● WHAT THE EXERCISE ASKS
Reproduce word for word, from the entries below, the line with "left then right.", the line with "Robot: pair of", and every line between them, and nothing more.

● DATA EXTRACT
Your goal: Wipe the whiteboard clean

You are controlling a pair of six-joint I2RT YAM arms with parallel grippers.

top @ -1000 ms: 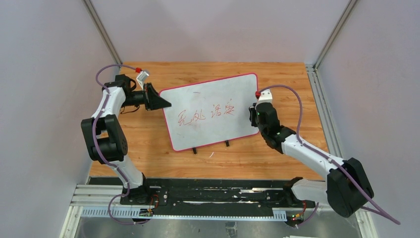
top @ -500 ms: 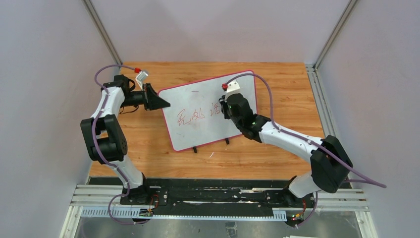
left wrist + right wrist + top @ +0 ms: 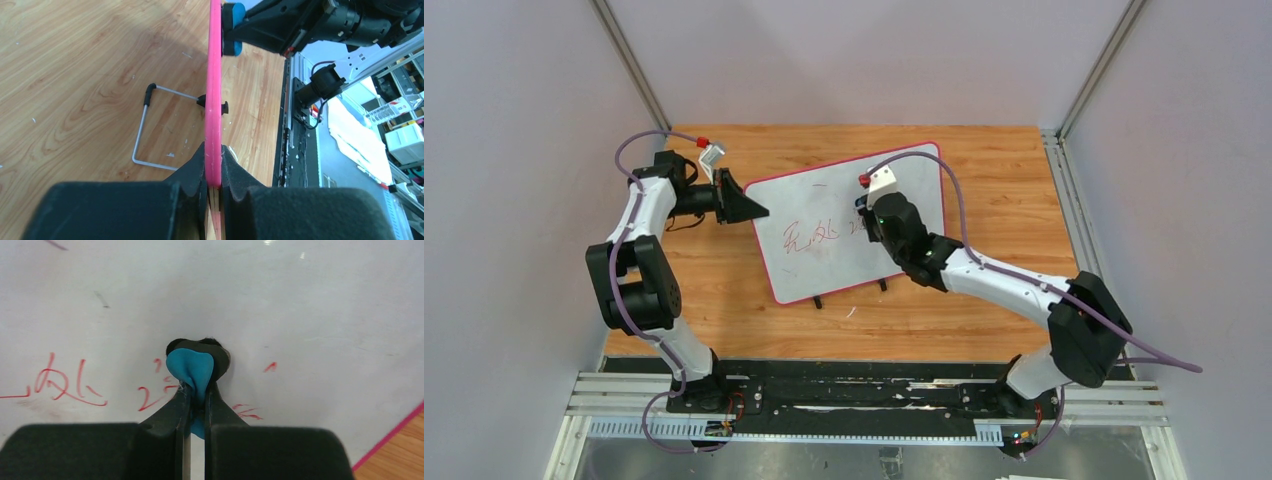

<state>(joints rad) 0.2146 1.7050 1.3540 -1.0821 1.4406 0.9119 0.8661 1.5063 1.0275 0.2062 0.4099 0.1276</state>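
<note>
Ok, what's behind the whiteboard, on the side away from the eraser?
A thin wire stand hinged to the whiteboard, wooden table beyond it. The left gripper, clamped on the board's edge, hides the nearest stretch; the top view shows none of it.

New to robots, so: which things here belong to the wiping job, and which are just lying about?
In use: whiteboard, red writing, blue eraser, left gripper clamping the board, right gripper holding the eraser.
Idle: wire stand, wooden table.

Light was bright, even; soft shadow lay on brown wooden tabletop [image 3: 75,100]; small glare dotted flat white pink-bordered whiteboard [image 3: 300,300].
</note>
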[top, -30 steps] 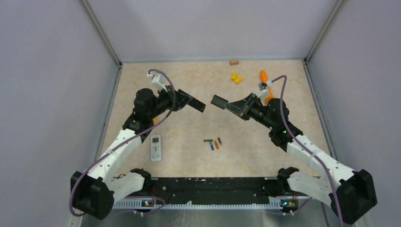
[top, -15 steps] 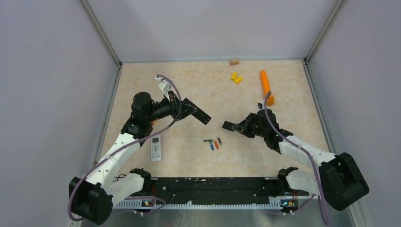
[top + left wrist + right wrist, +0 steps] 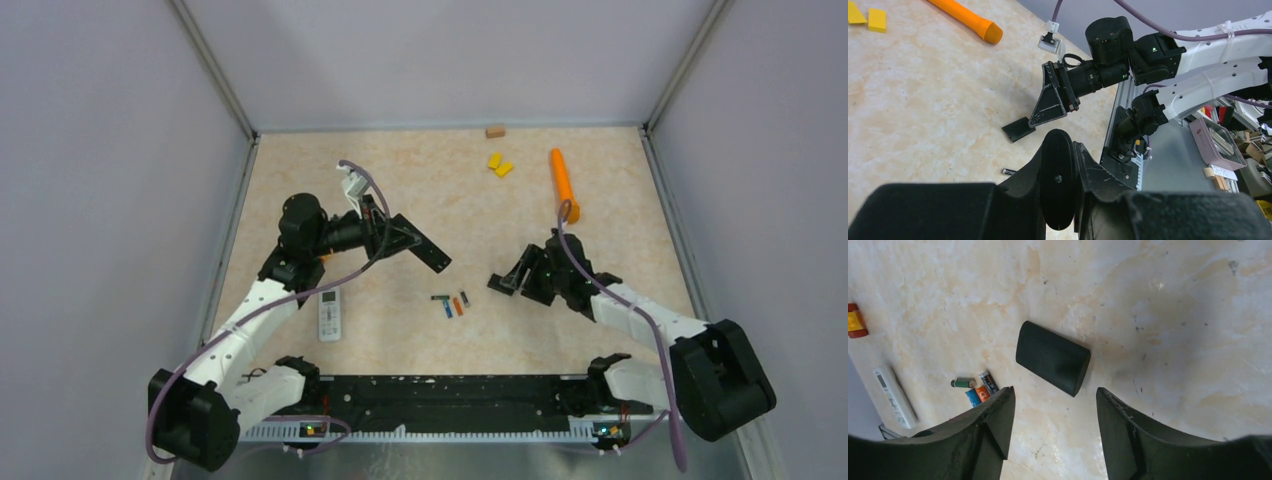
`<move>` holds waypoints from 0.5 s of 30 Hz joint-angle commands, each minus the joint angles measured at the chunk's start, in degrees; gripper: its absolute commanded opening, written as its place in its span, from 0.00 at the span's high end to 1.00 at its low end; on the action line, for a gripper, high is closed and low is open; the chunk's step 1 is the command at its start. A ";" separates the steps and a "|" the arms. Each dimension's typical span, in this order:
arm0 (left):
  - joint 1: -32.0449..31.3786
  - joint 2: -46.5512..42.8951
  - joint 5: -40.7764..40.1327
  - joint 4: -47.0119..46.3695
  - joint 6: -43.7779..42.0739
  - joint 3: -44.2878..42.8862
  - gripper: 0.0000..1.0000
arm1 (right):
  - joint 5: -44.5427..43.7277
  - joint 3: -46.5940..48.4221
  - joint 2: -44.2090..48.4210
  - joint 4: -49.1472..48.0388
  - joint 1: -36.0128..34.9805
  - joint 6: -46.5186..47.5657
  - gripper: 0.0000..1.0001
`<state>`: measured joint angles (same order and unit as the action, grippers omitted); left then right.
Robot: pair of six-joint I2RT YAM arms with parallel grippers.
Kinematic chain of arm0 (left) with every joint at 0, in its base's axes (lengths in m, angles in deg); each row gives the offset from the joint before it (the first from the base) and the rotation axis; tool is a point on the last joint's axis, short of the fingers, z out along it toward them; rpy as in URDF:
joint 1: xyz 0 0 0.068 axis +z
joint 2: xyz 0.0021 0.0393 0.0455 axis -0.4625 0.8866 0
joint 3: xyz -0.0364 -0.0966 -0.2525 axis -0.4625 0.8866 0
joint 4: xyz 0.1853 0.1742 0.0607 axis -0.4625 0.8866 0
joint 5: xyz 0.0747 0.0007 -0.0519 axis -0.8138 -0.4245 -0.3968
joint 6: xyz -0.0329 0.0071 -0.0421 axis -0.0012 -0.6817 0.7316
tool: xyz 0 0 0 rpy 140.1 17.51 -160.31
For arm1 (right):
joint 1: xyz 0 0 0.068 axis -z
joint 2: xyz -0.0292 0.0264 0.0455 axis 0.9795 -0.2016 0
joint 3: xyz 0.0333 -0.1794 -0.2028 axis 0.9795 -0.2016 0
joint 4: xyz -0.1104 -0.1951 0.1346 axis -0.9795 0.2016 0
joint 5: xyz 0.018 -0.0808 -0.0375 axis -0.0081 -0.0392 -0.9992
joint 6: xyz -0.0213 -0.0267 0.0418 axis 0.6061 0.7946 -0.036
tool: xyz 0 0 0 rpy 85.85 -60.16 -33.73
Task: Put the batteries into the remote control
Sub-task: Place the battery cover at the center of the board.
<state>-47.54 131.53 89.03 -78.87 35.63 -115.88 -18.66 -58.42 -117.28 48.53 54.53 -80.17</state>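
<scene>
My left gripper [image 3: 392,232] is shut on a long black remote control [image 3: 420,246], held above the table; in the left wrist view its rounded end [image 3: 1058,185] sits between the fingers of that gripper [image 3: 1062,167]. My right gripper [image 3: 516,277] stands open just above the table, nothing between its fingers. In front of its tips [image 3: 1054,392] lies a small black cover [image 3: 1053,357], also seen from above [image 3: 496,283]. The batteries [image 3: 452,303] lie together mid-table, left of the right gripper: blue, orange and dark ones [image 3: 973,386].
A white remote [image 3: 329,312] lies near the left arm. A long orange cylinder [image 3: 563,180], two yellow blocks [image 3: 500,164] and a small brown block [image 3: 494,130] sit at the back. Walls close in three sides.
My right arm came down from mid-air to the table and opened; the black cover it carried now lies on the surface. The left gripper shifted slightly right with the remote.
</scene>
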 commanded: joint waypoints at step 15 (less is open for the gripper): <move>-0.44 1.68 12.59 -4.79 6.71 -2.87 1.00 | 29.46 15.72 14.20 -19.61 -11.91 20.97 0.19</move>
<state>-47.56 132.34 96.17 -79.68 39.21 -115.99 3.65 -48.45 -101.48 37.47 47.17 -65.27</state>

● OUTPUT BELOW
`<state>`: measured joint angles (same order and unit as the action, grippers omitted); left then right.
Robot: pair of six-joint I2RT YAM arms with parallel grippers.

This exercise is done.